Wednesday, June 16, 2010


Here it is, Bloomsday... I remember the year CBC-radio ran a continuous broadcast of a reading of the whole of Ulysses. It took twelve hours? more? and ran all night. I didn't stay up, but remember waking early and turning on the radio just in time luckily to hear the whole of the Molly Bloom soliloquay chapter. Fabulous.

I'm thinking of Bloomsday partly because it's been a week of performances here, still ongoing. I managed to get to a remarkable theatre event last, night, the first performance of the Africa Trilogy, part of the Luminato Festival (art, drama, books, cross-artform events, music... an amazing festival). Theatre sure has changed, from the literal and true-to-life-at-all-costs model, to another level of allegory and nuance. Amazing. I felt lucky to be there.

Life presented itself in new ways earlier in the day too. I'd planned a day of work: figuring out more recipes for more dishes from Burma, that was my goal. But instead, because a friend was visiting from Halifax in pursuit of World Cup tales and experiences for an intense week in Toronto, I ended up watching half the Portugal- Cote d'Ivoire match (a draw) at a churrasquerria on College, on the outside terrace; and then from there moving to Lula Lounge for the Brazil-North Korea game. It was fun. And now I think I understand more about the game, so I watch it with fresh eyes.

Across the street from Lula is a Brazilian bakery, so that's where a couple of us headed for a bite of lunch before the game. A hot pork sandwich with onions was my choice; my companion had the veal sandwich. And of course we bought a load of custard tarts to take back for game-watching. They went well with coffee, with sangria, with the game and the vibe, for sure.
They reminded me to get back into making them at home from time to time. They're easy. And there's a terrific recipe in HomeBaking, that grew out of time I spent with a baker named Teresa in Portugal's Minho. Give it a try...

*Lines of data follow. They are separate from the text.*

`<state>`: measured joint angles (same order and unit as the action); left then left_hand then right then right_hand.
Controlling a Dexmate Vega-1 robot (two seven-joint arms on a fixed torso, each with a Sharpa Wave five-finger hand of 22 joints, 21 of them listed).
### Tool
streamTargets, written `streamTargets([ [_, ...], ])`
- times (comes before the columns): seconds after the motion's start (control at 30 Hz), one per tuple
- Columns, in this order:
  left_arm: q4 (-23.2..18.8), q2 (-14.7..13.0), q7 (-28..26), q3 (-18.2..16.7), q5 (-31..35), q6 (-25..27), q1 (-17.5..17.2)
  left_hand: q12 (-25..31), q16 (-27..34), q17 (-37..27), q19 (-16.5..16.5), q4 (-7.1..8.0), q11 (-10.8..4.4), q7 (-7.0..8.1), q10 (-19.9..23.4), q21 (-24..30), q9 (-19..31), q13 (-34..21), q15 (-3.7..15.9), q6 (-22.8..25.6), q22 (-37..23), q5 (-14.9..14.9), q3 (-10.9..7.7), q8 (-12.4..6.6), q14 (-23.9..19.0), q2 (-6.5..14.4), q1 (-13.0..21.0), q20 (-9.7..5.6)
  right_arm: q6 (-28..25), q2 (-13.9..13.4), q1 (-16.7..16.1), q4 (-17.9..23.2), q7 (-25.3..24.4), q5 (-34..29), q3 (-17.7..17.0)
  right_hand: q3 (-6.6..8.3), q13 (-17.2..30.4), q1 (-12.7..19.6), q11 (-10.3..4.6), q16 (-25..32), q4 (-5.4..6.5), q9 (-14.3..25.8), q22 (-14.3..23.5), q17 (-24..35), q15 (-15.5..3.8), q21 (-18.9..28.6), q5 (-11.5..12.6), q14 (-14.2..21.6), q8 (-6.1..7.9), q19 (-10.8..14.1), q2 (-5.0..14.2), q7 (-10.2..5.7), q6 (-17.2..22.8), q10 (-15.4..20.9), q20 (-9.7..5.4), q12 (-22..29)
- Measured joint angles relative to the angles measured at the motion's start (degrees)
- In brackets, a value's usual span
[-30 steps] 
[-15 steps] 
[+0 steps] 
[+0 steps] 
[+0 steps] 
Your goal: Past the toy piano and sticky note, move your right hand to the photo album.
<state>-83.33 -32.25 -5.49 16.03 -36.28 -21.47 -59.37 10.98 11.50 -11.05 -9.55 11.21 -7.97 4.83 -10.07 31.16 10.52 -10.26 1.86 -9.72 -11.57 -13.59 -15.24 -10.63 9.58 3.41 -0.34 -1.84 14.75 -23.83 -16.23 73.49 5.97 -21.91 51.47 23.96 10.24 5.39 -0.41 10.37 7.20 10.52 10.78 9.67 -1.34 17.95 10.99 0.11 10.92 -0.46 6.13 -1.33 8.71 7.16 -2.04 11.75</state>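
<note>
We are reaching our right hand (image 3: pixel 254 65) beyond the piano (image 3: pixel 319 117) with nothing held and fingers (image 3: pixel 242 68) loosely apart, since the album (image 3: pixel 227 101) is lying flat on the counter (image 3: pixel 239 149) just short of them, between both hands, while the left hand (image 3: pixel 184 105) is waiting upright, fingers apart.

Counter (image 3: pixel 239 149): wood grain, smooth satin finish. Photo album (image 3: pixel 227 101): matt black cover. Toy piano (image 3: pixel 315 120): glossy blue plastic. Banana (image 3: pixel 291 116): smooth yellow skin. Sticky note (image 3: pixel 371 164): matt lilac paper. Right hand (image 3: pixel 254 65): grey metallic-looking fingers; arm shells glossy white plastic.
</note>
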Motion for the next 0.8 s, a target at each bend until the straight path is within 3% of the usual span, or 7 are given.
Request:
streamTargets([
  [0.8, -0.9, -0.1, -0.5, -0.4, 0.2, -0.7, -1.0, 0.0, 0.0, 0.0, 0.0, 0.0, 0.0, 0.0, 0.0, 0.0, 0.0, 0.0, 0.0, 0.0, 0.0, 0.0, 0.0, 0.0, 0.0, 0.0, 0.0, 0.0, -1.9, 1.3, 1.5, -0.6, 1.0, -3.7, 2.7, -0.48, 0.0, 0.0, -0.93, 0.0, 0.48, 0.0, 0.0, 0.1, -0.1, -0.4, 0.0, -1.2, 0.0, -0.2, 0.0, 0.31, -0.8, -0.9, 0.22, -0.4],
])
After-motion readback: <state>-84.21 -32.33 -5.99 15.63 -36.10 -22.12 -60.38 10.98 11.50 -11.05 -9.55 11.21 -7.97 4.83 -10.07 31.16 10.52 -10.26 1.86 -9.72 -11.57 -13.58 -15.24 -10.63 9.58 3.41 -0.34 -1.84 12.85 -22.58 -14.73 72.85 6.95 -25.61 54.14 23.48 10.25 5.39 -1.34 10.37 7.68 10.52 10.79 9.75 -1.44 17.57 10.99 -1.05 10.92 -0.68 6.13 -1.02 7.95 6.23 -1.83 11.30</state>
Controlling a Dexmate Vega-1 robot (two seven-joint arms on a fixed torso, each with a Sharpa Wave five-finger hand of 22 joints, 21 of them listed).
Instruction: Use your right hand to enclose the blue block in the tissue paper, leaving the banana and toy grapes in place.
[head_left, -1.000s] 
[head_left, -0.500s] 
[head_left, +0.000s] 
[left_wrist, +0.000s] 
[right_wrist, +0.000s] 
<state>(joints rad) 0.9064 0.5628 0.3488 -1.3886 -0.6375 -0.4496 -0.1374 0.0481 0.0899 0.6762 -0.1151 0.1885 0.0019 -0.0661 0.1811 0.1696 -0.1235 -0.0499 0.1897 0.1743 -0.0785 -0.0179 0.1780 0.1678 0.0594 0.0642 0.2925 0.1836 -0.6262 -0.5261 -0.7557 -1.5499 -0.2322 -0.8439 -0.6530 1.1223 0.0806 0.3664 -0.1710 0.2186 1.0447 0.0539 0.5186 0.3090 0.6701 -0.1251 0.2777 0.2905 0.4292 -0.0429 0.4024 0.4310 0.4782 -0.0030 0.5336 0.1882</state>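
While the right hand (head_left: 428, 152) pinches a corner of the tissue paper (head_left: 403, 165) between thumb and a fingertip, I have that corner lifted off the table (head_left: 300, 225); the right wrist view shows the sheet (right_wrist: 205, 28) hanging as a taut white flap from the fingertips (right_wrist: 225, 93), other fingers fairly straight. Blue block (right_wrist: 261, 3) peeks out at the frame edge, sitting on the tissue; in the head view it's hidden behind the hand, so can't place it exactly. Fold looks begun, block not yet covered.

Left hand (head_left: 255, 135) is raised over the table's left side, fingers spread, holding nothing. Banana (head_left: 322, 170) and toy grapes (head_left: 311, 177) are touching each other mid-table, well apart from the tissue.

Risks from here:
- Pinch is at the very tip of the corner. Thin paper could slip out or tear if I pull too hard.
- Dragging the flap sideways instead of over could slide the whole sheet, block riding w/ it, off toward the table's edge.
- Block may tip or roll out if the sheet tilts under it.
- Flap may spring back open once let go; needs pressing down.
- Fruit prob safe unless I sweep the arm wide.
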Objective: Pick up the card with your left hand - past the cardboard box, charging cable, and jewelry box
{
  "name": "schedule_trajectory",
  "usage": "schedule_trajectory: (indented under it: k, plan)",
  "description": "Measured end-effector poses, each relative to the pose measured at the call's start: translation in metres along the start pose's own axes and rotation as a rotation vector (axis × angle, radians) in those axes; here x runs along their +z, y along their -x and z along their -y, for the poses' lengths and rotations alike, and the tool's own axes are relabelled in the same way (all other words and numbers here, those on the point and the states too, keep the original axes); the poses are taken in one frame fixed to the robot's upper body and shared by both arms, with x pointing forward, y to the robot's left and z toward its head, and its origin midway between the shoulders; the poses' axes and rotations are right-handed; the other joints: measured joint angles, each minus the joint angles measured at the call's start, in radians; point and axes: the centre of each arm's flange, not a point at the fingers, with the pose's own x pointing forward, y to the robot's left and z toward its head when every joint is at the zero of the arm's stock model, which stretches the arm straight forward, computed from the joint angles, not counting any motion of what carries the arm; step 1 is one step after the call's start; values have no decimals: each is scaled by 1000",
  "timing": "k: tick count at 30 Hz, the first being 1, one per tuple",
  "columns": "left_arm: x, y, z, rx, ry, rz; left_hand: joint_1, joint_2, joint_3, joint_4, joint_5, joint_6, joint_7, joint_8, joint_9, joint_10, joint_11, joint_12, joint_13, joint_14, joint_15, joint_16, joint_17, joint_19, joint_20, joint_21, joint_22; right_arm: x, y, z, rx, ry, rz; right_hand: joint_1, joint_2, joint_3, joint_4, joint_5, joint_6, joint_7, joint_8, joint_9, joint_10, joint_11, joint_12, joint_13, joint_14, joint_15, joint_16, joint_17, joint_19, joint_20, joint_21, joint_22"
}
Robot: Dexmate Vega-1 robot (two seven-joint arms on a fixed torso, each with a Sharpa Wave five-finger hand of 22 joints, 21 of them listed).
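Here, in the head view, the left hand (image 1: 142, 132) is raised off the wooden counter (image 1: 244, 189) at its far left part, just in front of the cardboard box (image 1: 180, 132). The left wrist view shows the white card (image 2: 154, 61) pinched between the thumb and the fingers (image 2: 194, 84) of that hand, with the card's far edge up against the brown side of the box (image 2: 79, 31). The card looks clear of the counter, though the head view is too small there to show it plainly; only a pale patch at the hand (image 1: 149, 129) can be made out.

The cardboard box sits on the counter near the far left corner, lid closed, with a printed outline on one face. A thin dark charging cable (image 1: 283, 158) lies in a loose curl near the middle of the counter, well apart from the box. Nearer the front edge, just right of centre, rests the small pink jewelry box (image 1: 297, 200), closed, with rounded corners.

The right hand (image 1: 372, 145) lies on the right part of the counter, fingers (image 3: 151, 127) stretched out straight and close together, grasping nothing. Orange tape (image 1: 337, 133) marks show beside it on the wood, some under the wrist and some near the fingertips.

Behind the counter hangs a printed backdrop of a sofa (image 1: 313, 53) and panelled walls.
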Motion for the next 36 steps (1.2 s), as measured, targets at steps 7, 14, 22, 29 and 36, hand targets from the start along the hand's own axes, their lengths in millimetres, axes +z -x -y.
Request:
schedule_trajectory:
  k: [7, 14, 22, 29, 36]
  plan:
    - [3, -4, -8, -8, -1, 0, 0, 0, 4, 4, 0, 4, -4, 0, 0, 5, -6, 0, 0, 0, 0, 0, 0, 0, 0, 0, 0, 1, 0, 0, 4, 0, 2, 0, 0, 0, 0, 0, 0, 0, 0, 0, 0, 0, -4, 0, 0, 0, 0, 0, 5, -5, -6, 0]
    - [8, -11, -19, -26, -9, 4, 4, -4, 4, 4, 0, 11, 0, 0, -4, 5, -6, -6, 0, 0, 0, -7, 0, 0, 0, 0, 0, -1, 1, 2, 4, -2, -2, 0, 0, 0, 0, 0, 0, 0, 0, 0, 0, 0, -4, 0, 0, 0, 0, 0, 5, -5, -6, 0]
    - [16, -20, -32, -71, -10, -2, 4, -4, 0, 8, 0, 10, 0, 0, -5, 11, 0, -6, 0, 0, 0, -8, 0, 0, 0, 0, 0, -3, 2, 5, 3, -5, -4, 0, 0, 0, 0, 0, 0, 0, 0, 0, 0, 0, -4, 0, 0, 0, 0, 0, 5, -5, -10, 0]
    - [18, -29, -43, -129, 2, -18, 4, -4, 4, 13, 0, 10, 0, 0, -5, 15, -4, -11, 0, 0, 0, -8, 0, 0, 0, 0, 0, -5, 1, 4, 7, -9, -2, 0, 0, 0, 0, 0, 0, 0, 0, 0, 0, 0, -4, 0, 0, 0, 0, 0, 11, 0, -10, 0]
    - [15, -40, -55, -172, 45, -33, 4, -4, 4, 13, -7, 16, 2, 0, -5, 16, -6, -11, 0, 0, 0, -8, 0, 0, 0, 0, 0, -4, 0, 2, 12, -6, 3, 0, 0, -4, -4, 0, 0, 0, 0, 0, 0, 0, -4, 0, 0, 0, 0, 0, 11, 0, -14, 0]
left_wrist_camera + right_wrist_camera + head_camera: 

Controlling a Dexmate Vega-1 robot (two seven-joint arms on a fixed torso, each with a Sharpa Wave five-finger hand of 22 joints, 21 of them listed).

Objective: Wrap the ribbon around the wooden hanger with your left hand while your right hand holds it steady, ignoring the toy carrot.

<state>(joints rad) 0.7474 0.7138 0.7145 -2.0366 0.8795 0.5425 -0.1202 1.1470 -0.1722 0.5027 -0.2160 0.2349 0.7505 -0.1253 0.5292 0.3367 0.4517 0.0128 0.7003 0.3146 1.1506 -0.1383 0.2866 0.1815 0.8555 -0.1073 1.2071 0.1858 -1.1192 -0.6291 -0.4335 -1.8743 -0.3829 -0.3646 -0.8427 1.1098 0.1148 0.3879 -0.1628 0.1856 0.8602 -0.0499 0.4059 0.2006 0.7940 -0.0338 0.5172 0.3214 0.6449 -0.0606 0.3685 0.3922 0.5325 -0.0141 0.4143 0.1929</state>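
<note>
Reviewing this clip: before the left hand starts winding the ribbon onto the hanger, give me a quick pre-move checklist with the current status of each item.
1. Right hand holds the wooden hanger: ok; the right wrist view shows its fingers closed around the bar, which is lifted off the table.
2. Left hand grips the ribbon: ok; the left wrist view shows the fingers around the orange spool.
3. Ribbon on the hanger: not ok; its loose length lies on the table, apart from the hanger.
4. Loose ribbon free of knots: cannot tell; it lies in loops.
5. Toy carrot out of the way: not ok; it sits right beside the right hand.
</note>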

Back to soccer: The World Cup has many people watching soccer who otherwise aren't fans. They are caught up in the now-ness of it all. it's also true that many people here in Toronto are happy to have soccer as a way of getting to know the cafes and bars and hang-outs of many of the cultural communities here, from Chilenos to Brasilians to Ghanaians and Koreans. Most of us like the feeling of belonging or participating, and the World Cup is a chance to feel that way while you're in a roomful of fans cheering on a team.

Looked at as a democratizing process, a chance for people to be included rather than excluded from each other's cultures, this whole month of World Cup action in Toronto is very attractive. But there's another more disturbing aspect to it too. All this joining in, this enthusiastic cheering for a national team, this identifying with a group, taking a side, echoes all the us-and- them of jingoism or Dr Seuss's "better-butter" wars or any other version of mass hysteria. And we know where that has lead and can lead. There's a fine line between genuine enthusiasm and learned copycat joining-in behaviour that can soon turn strident and ugly. The rah-rah of partisans always has a disturbing element.

I was happy happy to be out in a crowd of people watching soccer and learning about the game and coming to appreciate the amazing grace and skill of some of the players (the camera-work is so much better now, and the ability to play slow-mo replays enhances it all so much, especially for beginners like me). I didn't and don't feel like a blind or mindless joiner-in. I felt lucky to be able to participate in a small way.

On balance the surges of enthusiasm for the game, and the chance this month to switch allegiances, rather than clinging like grim death to one allegiance or one strictly defined "us", is a hopeful positive thing, a dissolving of differences, if only for a moment, in favour of shared excitement and enthusiasm.

But where in all this, you say, did work go? What abut those Burma recipes?

Well, I had a good day today, to make up for my delinquency yesterday. There's a wonderfully simple dosa-like rice flour crepe that's a streetfood in some markets. I came across it first in Myitkyina, capital of Kachin State, in the far north of Burma. The batter makes a lacy fine pancake that's topped with a little chopped tomato, chile, coriander leaf, and more... After some tossed efforts I finally figured out the skillet temperature and batter texture and then there they were... beautiful lacy rice crepes with crispy edges. The other big leap forward today was in a pork dish, pork slices simmered in a little broth and flavoured with star anise and other oddments, with a smoky depth of flavour that I can taste still in my mind's eye, or wherever tasting resides in our imaginations! Today's effort came very close. I'm thrilled.

The skies opened off and on all day, leaving the tall blue-tinged-with-mauve delphiniums in the back garden over-burdened. I shook a lot of the rainwater off them and then looped string around the tallest spires to tie them to some ivy and hopefully hold them upright. This precious flowering season in June is so short; I want these glorious blooms to last and last. And after them, in fact starting already, come the lilies, in their rich yellows and golds and oranges and dark reds. Can't wait!